En 1895, un poeta y dramaturgo se enfrentaba a cargos de conducta indecente y sodomía en Inglaterra. Había llegado ahí por su propia mano, posterior a llevar a juicio por difamación a un marqués. Sus respuestas ingeniosas y poéticas, así como su estimada posición en sociedad pudieron ser parte de lo que retrasaba el veredicto. Sin embargo, fue declarado culpable frente a una corte repleta. Su única respuesta fue “¿Y yo? ¿No puedo decir nada, mi señor?”, petición que fue ahogada entre gritos de vergüenza. El causante del aprisionamiento era el padre de Alfred Douglas, su amante.
Oscar Wilde estaba en ese momento en la, discutida, cima de su carrera con su obra “La importancia de llamarse Ernesto” aún presentándose en teatro. Sin embargo, la era victoriana en la que Wilde vivía fue especialmente conocida por su cultura de represión sexual, y la homosexualidad fue un delito penal en el Reino Unido hasta fines de la década de los sesenta.
Durante los dos años que estuvo en prisión con la sentencia de trabajo pesado, tuvo poco acceso a la literatura o un pedazo de papel y un poco de tinta; “La Balada de la cárcel de Reading” fue parte de lo poco que produjo en ese tiempo. Aunque las dificultades y la dieta que mantuvo en ese tiempo le costaron un poco de su salud, al concluir su sentencia no podía más que sentirse renovado. Inclusive, antes de irse exiliado de Inglaterra hizo una última visita a su librería favorita.
Al llegar a su destino, Francia, fue recibido por uno de los pocos que se quedaría con él durante sus últimos 3 años de vida, el escritor Reginald Turner. Él y otros amigos habían comprado algunos libros que acomodaron en su cuarto de hotel con un adorno de flores. Pasó lo que le quedaba hasta la muerte en la pobreza, además de que nunca volvió a ver a sus hijos.

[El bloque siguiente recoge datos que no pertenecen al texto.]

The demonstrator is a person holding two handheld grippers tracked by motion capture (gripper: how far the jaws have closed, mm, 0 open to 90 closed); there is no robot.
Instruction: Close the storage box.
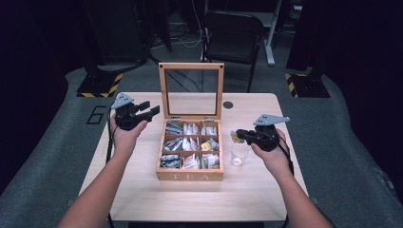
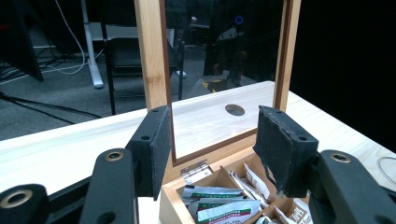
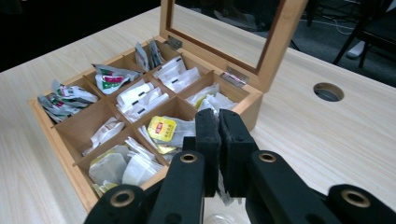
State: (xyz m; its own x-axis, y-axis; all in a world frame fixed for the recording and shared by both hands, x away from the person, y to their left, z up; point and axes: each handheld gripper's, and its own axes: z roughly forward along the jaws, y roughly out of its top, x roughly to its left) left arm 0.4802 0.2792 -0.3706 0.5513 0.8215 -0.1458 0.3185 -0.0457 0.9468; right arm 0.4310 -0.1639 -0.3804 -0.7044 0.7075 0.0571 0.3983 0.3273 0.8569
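Right hand-held gripper (image 1: 236, 137) was pinching a tea bag (image 1: 235, 137) above the glass (image 1: 239, 154); left one (image 1: 153, 108) hung spread by the lid (image 1: 192, 90). Next we'd lower it in, probably.

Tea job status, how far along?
Done: lid stands open, and the right tool is shut on a yellow-tagged tea bag, out of the box. In hand: bag hangs by the glass rim. Remaining: drop it in; the left tool sits open near the lid.

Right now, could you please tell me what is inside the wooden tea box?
The open tea box has nine compartments, all holding tea bags and sachets: white ones, green-printed ones, one with a yellow tag. What lies under the top layers is covered.
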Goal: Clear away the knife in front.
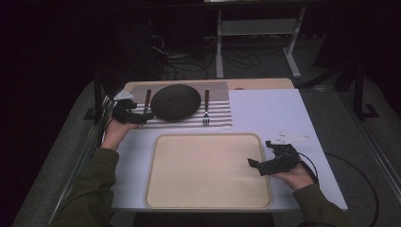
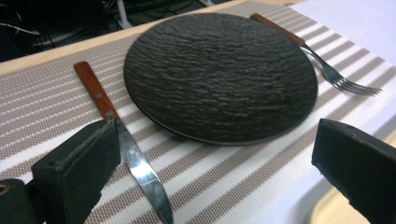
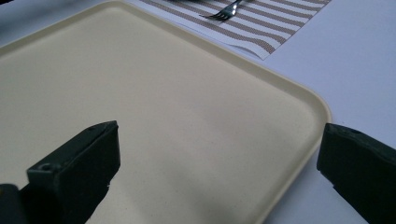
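Note:
A dark, rough-surfaced round plate [image 1: 175,101] [image 2: 219,74] rests on a striped placemat [image 1: 218,113] [image 2: 42,112]. A wooden-handled knife [image 1: 147,101] [image 2: 125,148] lies to its left and a matching fork [image 1: 206,108] [image 2: 327,70] [image 3: 225,13] to its right. My left gripper [image 1: 143,116] [image 2: 215,156] hovers open at the mat's near left corner, one jaw right beside the knife blade. My right gripper [image 1: 260,153] [image 3: 219,137] is open over the right part of a cream tray [image 1: 156,189] [image 3: 299,88], with nothing between its jaws.
The tray sits on a white tabletop [image 1: 269,109] [image 3: 359,65] in front of the placemat. Bare white surface lies to the tray's right. Beyond the table are dark floor, cables and a grey metal stand [image 1: 257,33].

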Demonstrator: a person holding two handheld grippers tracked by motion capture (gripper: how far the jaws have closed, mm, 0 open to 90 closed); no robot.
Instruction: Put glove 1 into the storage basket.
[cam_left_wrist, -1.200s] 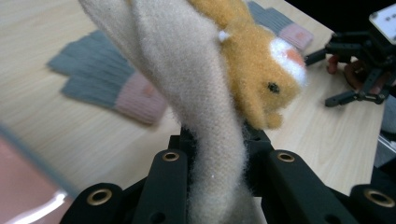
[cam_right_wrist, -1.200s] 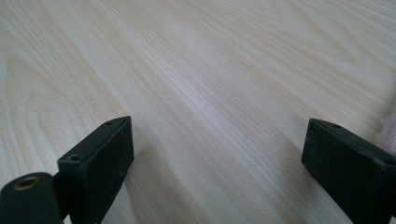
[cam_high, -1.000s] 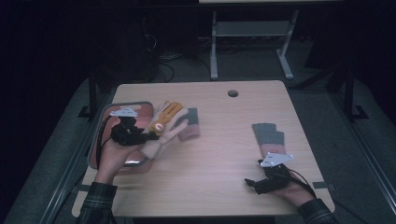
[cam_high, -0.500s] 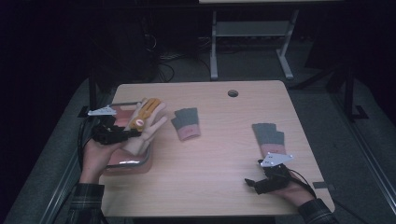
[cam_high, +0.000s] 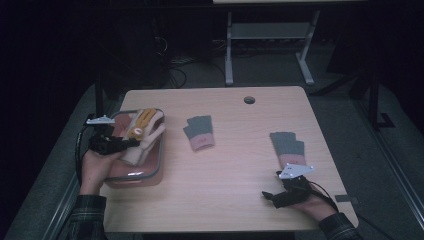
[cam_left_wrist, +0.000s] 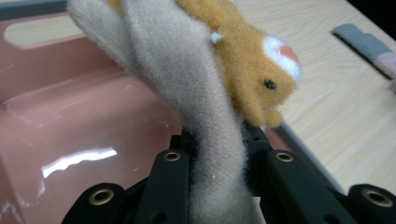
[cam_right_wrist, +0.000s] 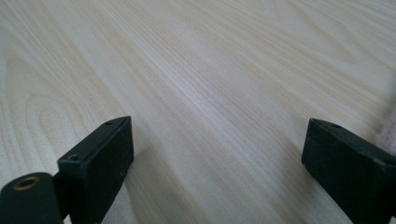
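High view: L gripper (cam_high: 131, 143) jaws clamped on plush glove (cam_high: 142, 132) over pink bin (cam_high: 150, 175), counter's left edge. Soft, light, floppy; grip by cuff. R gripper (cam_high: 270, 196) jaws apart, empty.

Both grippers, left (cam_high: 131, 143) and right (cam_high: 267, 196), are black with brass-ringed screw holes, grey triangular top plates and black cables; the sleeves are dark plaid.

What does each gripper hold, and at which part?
The left gripper is shut on the beige glove, pinching its plain beige strip, over the pink tray. The right gripper holds nothing.
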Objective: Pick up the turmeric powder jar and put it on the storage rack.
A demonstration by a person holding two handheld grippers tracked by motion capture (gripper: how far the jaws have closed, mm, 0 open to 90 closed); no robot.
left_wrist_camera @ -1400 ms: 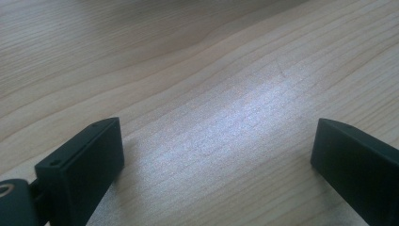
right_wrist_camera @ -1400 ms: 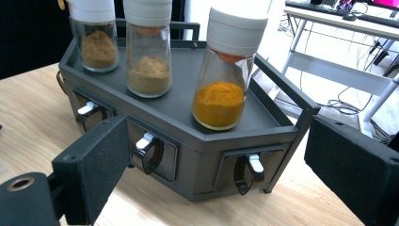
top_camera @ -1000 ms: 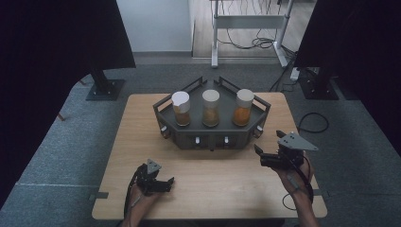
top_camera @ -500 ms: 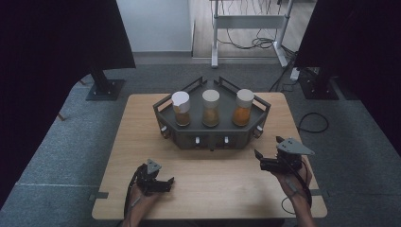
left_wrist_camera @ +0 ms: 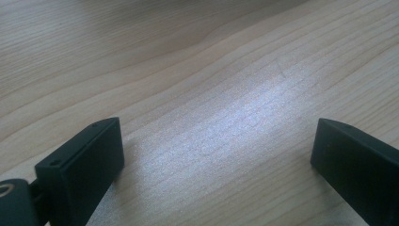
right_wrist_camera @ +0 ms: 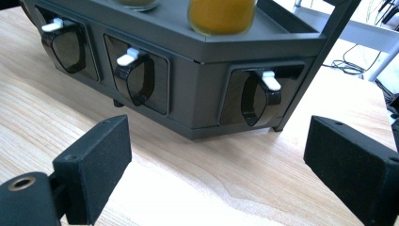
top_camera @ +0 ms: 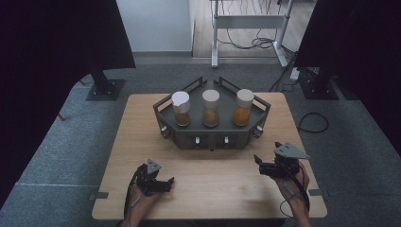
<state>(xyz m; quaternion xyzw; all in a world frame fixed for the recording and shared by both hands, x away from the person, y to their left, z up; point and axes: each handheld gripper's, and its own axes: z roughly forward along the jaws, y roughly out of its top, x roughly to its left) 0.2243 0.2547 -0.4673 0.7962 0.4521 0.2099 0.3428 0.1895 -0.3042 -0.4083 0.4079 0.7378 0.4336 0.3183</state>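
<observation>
At two o'clock from my right gripper (top_camera: 263, 165), jaws spread and empty, sits the dark rack (top_camera: 211, 134) (levers facing me, reachable); my left gripper (top_camera: 163, 183) rests agape on the table (top_camera: 142, 123).

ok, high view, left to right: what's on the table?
Left claw → white-capped jar with dark contents → middle jar → orange-filled jar → right claw. The three jars stand in the dark rack.
</observation>
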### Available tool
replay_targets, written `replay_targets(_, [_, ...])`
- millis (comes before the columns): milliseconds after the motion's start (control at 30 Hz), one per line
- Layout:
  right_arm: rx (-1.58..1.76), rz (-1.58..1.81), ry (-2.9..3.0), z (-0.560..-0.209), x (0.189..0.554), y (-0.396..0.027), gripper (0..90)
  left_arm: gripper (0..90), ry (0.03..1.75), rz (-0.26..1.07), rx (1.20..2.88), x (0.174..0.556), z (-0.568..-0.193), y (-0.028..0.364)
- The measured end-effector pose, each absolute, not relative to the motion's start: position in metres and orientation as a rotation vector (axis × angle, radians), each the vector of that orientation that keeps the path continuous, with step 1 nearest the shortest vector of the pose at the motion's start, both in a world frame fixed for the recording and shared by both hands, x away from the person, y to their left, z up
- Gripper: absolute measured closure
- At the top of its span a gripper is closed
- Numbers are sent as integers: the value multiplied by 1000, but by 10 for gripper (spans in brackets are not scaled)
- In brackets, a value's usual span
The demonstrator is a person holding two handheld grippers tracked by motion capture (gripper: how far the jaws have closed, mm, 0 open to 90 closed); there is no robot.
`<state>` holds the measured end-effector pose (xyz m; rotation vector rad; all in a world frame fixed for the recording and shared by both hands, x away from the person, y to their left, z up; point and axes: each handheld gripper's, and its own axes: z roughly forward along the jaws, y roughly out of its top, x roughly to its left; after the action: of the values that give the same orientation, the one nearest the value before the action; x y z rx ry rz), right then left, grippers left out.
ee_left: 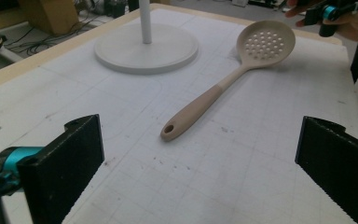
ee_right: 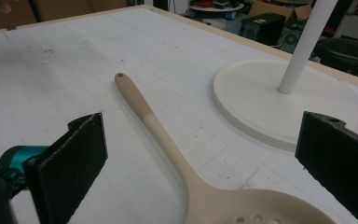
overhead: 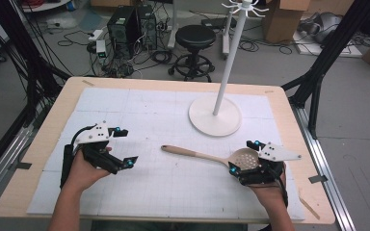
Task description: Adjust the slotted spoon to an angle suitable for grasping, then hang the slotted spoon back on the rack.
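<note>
The slotted spoon [overhead: 212, 157] is seen lying flat on the white worktop [overhead: 139, 103], its perforated bowl toward the person's right and its handle end, with the hanging hole, pointing toward the middle. The right gripper [overhead: 243, 158] is held wide open right at the bowl, jaws spread to either side of it, nothing clamped. The left gripper [overhead: 126, 147] is also held wide open, well apart from the handle tip and aimed toward it. Beyond the spoon, the white stand [overhead: 215, 115] is set with its round base near the bowl.

The risk is judged to sit with the bowl: it is curved and smooth, so a pinch there could squirt it sideways or spin the handle across the worktop. If hanging is intended, a grasp at the bowl leaves the small hole far out and hard to steady, and the stand's hooks could be missed or the stand nudged.
</note>
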<state>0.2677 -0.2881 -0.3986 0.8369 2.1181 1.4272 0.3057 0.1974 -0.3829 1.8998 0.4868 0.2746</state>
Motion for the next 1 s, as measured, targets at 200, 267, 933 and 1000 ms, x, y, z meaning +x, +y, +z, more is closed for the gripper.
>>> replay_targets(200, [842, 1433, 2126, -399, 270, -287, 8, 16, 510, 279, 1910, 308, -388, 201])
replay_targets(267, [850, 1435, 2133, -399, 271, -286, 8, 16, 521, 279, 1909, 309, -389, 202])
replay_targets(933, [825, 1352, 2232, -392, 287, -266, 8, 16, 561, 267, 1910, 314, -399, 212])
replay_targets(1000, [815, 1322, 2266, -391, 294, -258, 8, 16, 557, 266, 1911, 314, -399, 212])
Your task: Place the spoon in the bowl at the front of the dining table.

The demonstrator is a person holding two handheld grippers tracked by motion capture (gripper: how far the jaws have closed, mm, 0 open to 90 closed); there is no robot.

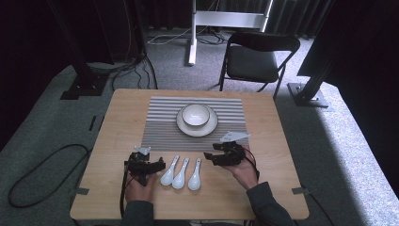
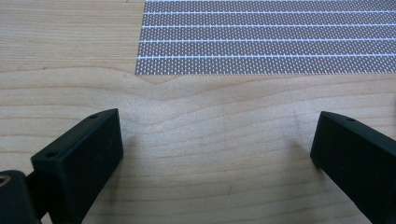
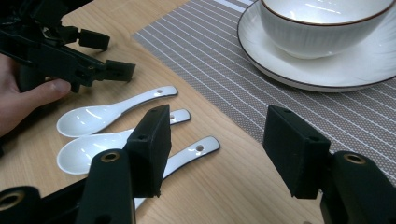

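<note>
- Now, I have the left tongs [image 1: 157, 165] low over the near left part of the desk [image 1: 122, 113], just to the left of the three white spoons; the jaws stand wide apart and hold nothing, only bare wood is between them in the left gripper view.
- My right tongs [image 1: 209, 157] are to the right of the spoons, pointing left toward them. In the right gripper view the jaws are also well open [image 3: 215, 149] and empty.
- The three spoons lie side by side on the wood, near the front edge of the striped placemat [image 1: 160, 122], with the bowls of the spoons toward me and the handles pointing far and a little right.
- The left spoon [image 1: 168, 174] is the closest to the left tongs; the middle spoon [image 1: 179, 178] and the right spoon [image 1: 194, 179] follow.
- In the right gripper view the right spoon [image 3: 196, 151] passes partly behind my left-hand jaw, but I cannot tell if it is touching.
- A white bowl [image 1: 196, 114] stands on a white plate [image 1: 211, 126] in the far middle of the placemat, well apart from the spoons.
</note>
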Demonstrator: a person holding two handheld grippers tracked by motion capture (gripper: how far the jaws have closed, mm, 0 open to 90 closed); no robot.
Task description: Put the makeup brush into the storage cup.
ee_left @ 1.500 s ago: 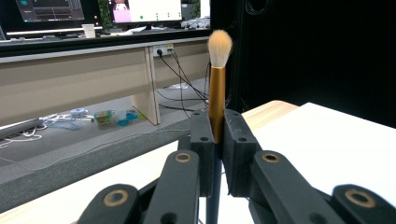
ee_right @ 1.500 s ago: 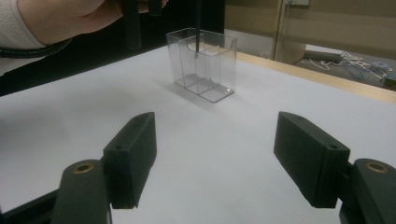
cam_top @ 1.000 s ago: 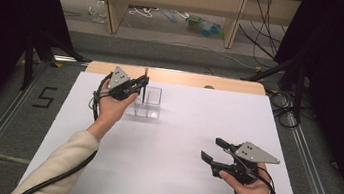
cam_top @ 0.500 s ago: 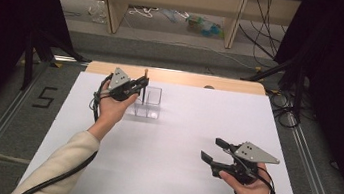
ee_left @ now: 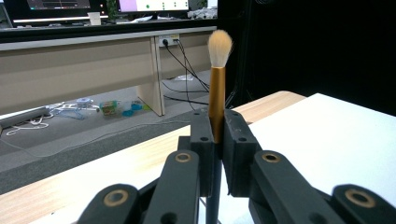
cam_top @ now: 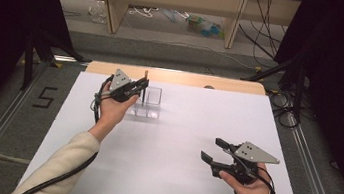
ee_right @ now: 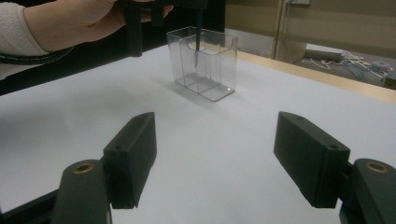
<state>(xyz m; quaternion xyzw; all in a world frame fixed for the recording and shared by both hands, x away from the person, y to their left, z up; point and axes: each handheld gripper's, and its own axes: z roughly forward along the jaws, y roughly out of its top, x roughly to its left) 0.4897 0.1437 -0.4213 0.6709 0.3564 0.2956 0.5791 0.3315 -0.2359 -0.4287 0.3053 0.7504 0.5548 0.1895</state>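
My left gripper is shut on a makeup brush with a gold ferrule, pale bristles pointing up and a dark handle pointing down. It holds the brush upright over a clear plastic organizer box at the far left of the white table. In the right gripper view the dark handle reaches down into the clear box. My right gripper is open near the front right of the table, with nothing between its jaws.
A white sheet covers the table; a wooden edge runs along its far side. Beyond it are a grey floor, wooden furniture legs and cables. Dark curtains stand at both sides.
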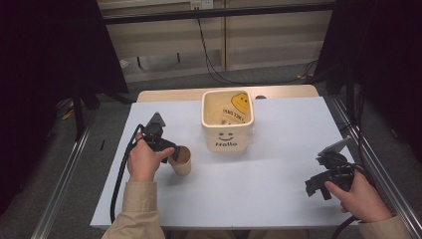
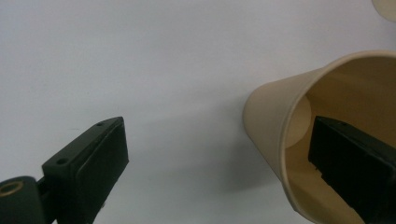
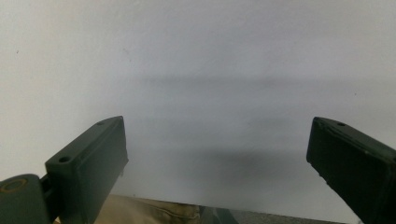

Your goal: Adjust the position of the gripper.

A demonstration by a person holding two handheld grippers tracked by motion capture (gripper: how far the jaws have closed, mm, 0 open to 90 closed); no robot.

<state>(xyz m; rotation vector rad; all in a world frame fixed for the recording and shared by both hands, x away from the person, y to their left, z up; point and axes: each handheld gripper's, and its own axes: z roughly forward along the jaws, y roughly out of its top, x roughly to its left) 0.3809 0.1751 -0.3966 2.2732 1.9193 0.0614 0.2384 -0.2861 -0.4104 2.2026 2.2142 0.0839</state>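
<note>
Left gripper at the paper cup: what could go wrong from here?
1. The left gripper has one jaw inside the paper cup and one far outside; closing may crush the thin wall.
2. The cup looks tilted; a push may roll it across the table.
3. The Hello container stands close by; a swing may clip it.

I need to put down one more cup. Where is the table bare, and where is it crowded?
Bare: the wide stretch between the paper cup and the right tongs, in front of the cream bin; also the far right corner of the table, beside the bin. Crowded: the near left, where the left tongs straddle the cup's rim.
</note>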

Escribió poco porque “había perdido la alegría de escribir”.
En 1900 murió de meningitis, cuyo origen sigue siendo desconocido. Aunque algunos sugieren sífilis como la causa, otros teorizan que fue posquirúrgica o por una herida de oído medio que sostuvo durante su tiempo en prisión. Su vida, como la de muchos otros, fue empujada al extremo por la irracionalidad del ser humano de legalizar el odio.
Póstumamente se publicó ‘De profundis’, una epístola que escribió en prisión dirigida a su antiguo amor. Es una carta triste y extensa, en la que Wilde intenta esclarecer todo lo que le sucedió, teniendo que enfrentarse con lo que ahora pensaba sobre él la sociedad. En ella describe brevemente una conversación con un amigo quien aseguraba que no le importaba lo que dijeran, él sabía que nada era verdad. Wilde no pudo más que llorar y confirmar que aunque muchas calumnias fueron dichas en su contra, sus placeres no lo eran.
El desenlace lo deja en paz al no tener que mantener la amistad con falsedades, ganando un poco de libertad en ser aceptado por un amigo. Escribe: “Yo que tú, de hecho, no querría ser amado sobre falsas apariencias. No hay ninguna razón para que un hombre muestre su vida al mundo. El mundo no entiende las cosas. […] Te he dicho que decir la verdad es doloroso. Verse obligado a contar mentiras es mucho peor.” A qué más podemos aspirar que a no ser ese mundo que no entiendo, y poder crear uno en el que nadie más tenga que mentir o estar en peligro por ser quién es.